Sonication of plant tissue

Granted patent and patent application filed by The Ohio State Research Foundation

The inventors describe a method called sonication-assisted Agrobacterium-mediated transformation. It consists of subjecting the target tissue to ultrasound while immersed in an Agrobacterium suspension. The enhanced transformation rates probably result from micro-wounding both on the surface of and deep within the target tissue caused by the energy released in the process. High intensity ultrasound results in cell lysis, but sublethal doses cause temporary suppression of mRNA and protein synthesis as well as moderate rupture of the cell wall. The wounding caused by lower energy ultrasonic frequency may aid in the production of signal phenolics and enhance the accessibility of putative cell-wall binding factors to the bacterium.

The disclosure describes a method for transforming a plant sample with Agrobacterium by sonicating the plant in the presence of Agrobacterium. Preferably, the process does not take longer than 60 seconds and not less than 0.1 seconds.

Specific Patent Information

Patent Number Title, Independent Claims and Summary of Claims Assignee
US 5693512 A

  • Earliest priority – 1 March 1996
  • Filed – 1 March 1996
  • Granted – 2 December 1997
  • Expected expiry – 28 February 2016
Title – Mehod for transforming plant tissue by sonication

Claim 1
A method for transforming a plant sample comprising the following steps:a. providing a non-tumor inducing vector containing nucleic acid to be transferred to the plant sample, wherein the vector is a non-tumor inducing Agrobacterium;
b. combining the plant sample with said vector;
c. sonicating the plant sample; wherein the vector is combined with the plant sample before, during, or after sonication;
d. lastly growing the plant sample and selecting for the transformed plant sample.

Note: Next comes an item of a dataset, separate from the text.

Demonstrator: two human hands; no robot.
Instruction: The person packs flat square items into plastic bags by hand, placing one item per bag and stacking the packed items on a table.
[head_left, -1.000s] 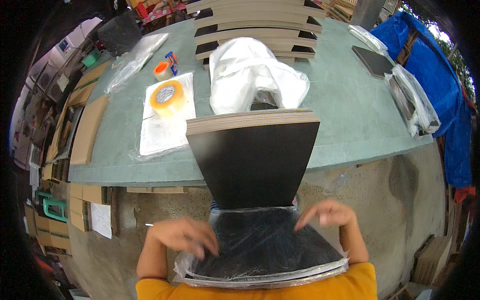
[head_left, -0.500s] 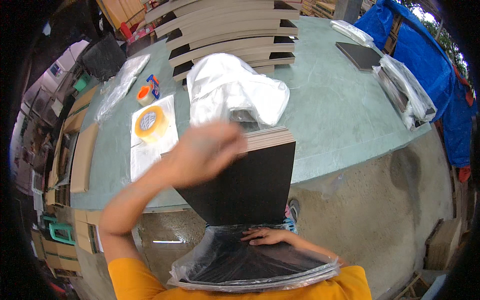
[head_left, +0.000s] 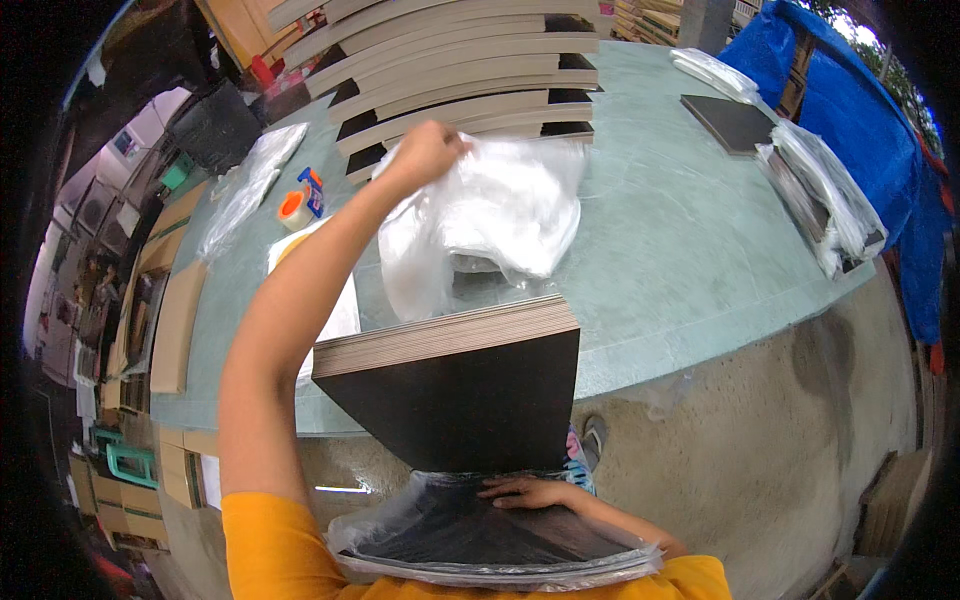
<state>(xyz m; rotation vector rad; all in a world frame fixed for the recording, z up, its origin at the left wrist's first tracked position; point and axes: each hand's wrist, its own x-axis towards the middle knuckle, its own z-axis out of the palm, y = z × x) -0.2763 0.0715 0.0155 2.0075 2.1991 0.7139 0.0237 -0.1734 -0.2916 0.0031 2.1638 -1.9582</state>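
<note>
My left hand (head_left: 428,155) is stretched out over the table, its fingers pinching the edge of a clear plastic bag (head_left: 415,265) on a heap of white plastic bags (head_left: 520,205). Nearer to me stands a thick stack of black boards (head_left: 460,400), its pale layered edges facing up, leaning at the table's front edge. Against my body lies a plastic-wrapped black stack (head_left: 480,535). On top of that wrapping rests my right hand (head_left: 525,492), flat with its fingers apart.
Tall stacked boards (head_left: 460,75) rise behind the bags. Left of them are an orange-and-blue tape dispenser (head_left: 300,203) and a white sheet (head_left: 345,305). A black board (head_left: 728,123) and wrapped packs (head_left: 825,195) lie at the right of the green table (head_left: 660,220), beside a blue tarp (head_left: 850,120).
My left hand has moved away from the board stack to the plastic bags and taken hold of one, drawing it up. My right hand stays on the wrapped stack.
</note>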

The United States patent claims

  • a method for transforming a plant where the plant sample is combined with a non-oncogenic Agrobacterium and sonicated. The sonication is applied before, during or after the plant sample is combined with Agrobacterium.
The Ohio State Research Foundation
EP 904362 B1

  • Earliest priority – 1 March 1996
  • Filed – 28 February 1997
  • Granted – 21 January 2004
  • Expected expiry – 27 February 2017
Title – Method for transforming plant tissue

Claim 1
A method for transforming a plant sample comprising the following steps:a. providing a non-tumor inducing vector containing nucleic acid to be transferred to the plant sample, wherein the vector is a non-tumor inducing Agrobacterium;
b. combining the plant sample with said vector;
c. sonicating the plant sample, wherein the vector is combined with the plant sample before, during or after sonication;
d. lastly growing the plant sample.

Designated contracting States at the time of grant are: Belgium, Switzerland (patent lapsed as reported by INPADOC), France, United Kingdom, Italy, Liechtenstein (patent lapsed as reported by EPO), Netherlands, Portugal, Sweden (patent lapsed as reported by INPADOC)

The difference in claim 1 between EP 904362 and US 5693512 is the last step, where US 5693512 includes selecting for the transformed plant sample, which is not included in that of WO 904362.

WO 1997/32016 A1

  • Earliest priority – 1 March 1996
  • Filed – 28 February 1997
  • OPI – 4 September 1997
Title – Method for transforming plant tissue

Claim 1
A method for transforming a plant sample comprising the following steps:a. providing a non-tumor inducing vector containing nucleic acid to be transferred to the plant sample;
b. combining the plant sample with said vector;
c. sonicating the plant sample;
d. lastly growing the plant sample.

PCT application WO 1997/32016 recites a method of transforming a plant sample which includes sonicating the plant sample (which, according to the specification ‘includes whole plants as well as all the parts and portions thereof…‘).

According to the specification, the term ‘vector’ in claim 1 ‘is a non-tumor inducing bacteria or strain of bacteria…’.

Sonication of the plant sample can take place before, during, or after introducing the vector to the plant sample as follows – ‘The vector is combined with the plant sample before, during or after sonication…

Note: Patent information on this page was last updated on 8 March 2006.